The first study, Detecting Algorithmic Homophily in Recommendation Graphs via Weighted Topic Distribution,” investigates how YouTube recommendation systems reinforce topical similarity, creating “content traps.” By combining graph-based analysis with weighted topic modeling, it more precisely identifies a network of recommended videos acting as traps. Incorporating content with network structure in trap detection reduces false positives compared with earlier methods, improving system auditability.

The second study, KEYS: Keyframe Extraction and Yielding Summaries, tackles a key challenge in large-scale video analysis: selecting a small but representative set of frames for indexing, retrieval, and summarization. Using a tri-modal framework that integrates visual, semantic, and contextual signals, the method enhances the identification of meaningful keyframes and enables more efficient organization of large multimedia collections.

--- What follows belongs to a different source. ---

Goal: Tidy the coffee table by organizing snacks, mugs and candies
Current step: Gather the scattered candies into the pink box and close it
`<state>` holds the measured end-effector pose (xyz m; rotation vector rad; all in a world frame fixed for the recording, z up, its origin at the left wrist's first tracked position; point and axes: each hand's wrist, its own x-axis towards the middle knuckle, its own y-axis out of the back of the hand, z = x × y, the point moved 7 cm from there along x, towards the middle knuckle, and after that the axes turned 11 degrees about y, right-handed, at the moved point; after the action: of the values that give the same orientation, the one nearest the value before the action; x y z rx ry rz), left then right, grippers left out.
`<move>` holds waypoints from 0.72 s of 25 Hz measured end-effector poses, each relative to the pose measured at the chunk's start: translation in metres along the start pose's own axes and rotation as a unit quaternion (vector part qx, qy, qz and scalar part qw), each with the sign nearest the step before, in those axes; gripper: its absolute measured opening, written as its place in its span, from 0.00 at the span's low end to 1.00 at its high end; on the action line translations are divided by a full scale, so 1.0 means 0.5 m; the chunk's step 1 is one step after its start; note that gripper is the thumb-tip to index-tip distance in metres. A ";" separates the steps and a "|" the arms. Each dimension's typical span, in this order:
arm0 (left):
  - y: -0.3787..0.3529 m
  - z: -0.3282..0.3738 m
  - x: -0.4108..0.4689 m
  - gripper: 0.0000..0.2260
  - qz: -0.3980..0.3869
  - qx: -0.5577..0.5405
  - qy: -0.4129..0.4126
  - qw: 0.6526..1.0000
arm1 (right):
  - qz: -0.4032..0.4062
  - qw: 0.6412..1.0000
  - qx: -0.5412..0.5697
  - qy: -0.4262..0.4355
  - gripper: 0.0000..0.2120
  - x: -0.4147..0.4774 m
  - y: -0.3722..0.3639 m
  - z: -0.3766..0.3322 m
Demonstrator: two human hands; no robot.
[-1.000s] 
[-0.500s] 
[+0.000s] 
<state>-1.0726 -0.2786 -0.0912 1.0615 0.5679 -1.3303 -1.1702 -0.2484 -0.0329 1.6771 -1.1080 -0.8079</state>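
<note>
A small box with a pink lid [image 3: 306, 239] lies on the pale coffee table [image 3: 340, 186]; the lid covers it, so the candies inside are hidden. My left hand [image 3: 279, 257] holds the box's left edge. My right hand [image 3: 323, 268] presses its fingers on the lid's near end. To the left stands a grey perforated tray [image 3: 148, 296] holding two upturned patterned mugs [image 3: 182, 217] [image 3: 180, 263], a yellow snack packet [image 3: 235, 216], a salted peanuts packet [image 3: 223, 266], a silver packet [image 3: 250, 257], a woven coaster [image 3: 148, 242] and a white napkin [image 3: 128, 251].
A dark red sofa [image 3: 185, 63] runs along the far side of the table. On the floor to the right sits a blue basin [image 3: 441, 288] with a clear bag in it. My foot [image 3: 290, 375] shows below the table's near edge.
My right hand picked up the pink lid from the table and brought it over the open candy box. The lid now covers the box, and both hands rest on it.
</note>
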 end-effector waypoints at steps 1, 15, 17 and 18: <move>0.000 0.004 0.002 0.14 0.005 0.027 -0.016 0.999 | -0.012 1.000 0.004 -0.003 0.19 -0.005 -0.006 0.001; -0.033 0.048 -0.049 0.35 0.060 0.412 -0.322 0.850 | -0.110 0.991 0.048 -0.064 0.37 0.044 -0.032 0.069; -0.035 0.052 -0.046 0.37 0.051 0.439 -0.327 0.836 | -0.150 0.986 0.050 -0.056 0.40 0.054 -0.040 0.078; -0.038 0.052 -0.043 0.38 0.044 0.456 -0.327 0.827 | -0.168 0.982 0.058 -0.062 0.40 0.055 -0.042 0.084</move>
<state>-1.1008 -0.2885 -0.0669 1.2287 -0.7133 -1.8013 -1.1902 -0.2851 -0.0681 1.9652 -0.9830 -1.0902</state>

The third study, Learning Hierarchical Moral Foundations for Interpretable Toxic Intent Classification via Weighted Probabilistic Soft Logic,” focuses on explainable content moderation. It combines Moral Foundations Theory with probabilistic logic to classify toxic intent using transparent rules, demonstrating strong performance across 1.27 million high-stakes online conversations while revealing how moral dimensions such as authority and care contribute to harmful discourse.

Together, these studies emphasize a shared goal: making AI systems more interpretable while applying diverse methodologies across recommendation analysis, multimedia understanding, and computational ethics. They demonstrate how AI can move beyond prediction toward explanation in various application domains, such as auditing algorithmic bias, organizing vast video data, and clarifying the moral dimensions of toxic/hate speech interactions.

Collectively, this work reflects COSMOS’s mission to design AI systems that are robust, scalable, and responsive to the complexities of digital ecosystems. For science, it advances interpretable machine learning and hybrid approaches that blend statistical and symbolic reasoning; for society, it promotes transparency, reduces bias, and supports more accountable digital platforms.